Like most Christmases in Seattle, this one won’t be snowy.
For another year, a white Christmas will likely miss the city of Seattle.
The forecast calls for high temperatures here in the upper 30s, with little chance of precipitation Christmas Eve or Christmas Day.
However, snow was paying a brief visit in parts of the region Friday afternoon and evening.
The snowfall, at elevations above 200 feet, was expected to turn to rain-snow mix, melting except for foothill communities, where temperatures run a few degrees colder, Johnny Burg, a National Weather Service meteorologist.
Saturday will turn drier, with a chance of slight evening flurries. In the higher elevations there might still be snow on the ground Sunday, Burg said.
Snowless Christmases are the norm in Seattle. Since the weather service began keeping records in the 1890s, snow has fallen in the city just seven times on Christmas Day.
It’s been nearly a decade since Seattle saw even a dusting of snow Christmas Day.
In 2007, officials recorded 0.4 inches of snowfall at Seattle-Tacoma International Airport. Just under an inch was recorded at the airport the following Christmas, said NWS meteorologist Dana Felton.
Some snow fell on Western Washington lowlands Friday morning.
It’s a snowier scene in Oregon, where another winter storm threatened to disrupt the holiday travel rush.

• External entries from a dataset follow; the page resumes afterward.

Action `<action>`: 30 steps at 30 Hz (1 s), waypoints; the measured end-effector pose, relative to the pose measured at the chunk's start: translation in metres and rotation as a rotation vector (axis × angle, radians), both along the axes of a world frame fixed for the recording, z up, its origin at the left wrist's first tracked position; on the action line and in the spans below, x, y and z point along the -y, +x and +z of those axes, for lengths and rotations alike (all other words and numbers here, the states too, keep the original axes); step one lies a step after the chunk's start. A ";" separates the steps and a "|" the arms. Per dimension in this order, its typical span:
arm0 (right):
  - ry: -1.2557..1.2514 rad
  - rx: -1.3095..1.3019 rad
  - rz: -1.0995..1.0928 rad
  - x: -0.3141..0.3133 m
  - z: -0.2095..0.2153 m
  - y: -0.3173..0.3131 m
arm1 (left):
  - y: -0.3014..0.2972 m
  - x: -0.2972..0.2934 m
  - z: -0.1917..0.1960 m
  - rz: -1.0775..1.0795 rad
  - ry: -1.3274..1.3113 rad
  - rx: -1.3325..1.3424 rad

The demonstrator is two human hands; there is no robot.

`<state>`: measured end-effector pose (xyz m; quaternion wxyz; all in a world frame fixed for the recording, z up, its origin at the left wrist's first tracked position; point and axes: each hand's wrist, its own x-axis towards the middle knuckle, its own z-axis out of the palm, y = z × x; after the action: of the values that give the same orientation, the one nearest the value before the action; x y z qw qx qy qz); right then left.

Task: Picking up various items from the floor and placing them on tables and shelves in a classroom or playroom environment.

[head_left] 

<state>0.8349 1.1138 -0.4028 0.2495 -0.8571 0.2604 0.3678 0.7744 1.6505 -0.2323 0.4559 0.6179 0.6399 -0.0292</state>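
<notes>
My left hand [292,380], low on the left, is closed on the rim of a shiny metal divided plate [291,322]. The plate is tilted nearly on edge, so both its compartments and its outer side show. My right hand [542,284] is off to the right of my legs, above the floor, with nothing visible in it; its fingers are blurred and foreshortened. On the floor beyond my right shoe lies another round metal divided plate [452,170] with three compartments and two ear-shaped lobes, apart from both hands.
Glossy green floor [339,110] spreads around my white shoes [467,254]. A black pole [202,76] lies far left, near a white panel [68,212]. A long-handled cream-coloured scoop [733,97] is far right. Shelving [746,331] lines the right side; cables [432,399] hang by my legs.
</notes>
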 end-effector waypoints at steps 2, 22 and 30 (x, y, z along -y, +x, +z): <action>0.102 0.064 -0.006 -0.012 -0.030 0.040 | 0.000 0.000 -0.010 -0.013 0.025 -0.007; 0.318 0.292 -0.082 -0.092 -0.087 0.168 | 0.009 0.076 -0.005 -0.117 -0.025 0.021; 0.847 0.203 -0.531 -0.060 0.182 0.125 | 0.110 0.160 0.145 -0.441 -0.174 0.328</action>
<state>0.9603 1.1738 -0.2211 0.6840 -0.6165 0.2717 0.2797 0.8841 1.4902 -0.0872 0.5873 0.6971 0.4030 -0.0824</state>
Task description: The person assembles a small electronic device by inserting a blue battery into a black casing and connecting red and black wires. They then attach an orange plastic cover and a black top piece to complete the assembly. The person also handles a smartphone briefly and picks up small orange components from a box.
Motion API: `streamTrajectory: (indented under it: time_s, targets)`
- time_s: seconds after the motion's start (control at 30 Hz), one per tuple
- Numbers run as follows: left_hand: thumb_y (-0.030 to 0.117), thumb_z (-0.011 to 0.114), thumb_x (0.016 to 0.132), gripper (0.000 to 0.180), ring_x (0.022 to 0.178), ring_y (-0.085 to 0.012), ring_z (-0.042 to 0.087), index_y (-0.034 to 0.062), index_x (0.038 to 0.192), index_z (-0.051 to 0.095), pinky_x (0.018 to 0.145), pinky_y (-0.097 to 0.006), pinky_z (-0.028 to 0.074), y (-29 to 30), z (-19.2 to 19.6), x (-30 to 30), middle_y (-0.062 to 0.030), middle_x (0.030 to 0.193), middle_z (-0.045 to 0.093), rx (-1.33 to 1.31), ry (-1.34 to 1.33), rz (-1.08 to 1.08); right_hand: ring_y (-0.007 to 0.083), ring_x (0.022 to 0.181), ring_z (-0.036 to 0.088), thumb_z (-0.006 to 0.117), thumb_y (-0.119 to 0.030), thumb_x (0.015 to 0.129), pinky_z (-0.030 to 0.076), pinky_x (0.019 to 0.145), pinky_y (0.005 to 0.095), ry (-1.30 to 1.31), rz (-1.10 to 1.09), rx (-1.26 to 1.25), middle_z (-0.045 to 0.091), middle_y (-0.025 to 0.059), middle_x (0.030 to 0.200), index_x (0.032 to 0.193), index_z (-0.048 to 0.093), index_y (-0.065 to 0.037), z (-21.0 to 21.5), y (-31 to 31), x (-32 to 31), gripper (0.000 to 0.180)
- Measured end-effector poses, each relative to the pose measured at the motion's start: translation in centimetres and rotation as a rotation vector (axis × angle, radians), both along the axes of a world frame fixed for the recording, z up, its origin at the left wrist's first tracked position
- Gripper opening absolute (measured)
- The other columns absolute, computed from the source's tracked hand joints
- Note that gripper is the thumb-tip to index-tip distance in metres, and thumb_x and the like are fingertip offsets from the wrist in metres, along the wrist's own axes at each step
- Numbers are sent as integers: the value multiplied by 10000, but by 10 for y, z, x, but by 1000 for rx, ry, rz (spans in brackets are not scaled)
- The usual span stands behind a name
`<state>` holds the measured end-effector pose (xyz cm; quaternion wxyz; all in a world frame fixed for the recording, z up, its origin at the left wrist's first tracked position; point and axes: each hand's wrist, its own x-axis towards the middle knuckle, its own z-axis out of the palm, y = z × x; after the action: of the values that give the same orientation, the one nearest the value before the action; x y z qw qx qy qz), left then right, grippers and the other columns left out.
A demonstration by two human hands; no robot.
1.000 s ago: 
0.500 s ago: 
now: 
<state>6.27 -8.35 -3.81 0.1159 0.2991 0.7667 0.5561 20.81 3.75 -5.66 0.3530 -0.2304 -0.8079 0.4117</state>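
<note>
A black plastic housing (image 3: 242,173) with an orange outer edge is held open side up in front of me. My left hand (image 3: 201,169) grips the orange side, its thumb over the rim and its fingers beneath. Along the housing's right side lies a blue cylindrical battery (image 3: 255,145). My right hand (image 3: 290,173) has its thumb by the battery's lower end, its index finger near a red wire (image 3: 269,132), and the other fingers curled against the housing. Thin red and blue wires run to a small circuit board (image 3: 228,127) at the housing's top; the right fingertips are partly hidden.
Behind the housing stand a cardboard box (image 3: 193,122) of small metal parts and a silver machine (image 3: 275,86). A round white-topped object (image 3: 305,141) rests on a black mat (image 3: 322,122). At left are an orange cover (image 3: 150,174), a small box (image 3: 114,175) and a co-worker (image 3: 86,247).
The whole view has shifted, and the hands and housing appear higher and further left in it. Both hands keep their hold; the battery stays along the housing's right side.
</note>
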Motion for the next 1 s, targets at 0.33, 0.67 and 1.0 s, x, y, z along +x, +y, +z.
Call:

Blizzard conditions closed Interstate 84 in Eastern Oregon between Baker City and Pendleton early Friday. A winter-weather advisory is in effect for most of the eastern and central parts of the state through late Friday, with up to a foot of snow expected in the Cascade Mountain passes.
Holiday weather will be frightful for others across the nation, too, with snow stretching from the Rocky Mountains to the upper Midwest on Saturday and possible severe weather in the middle of the U.S. on Christmas Day.
A severe blizzard has descended in the Dakotas, and a winter-storm watch was declared from Montana to Lake Superior.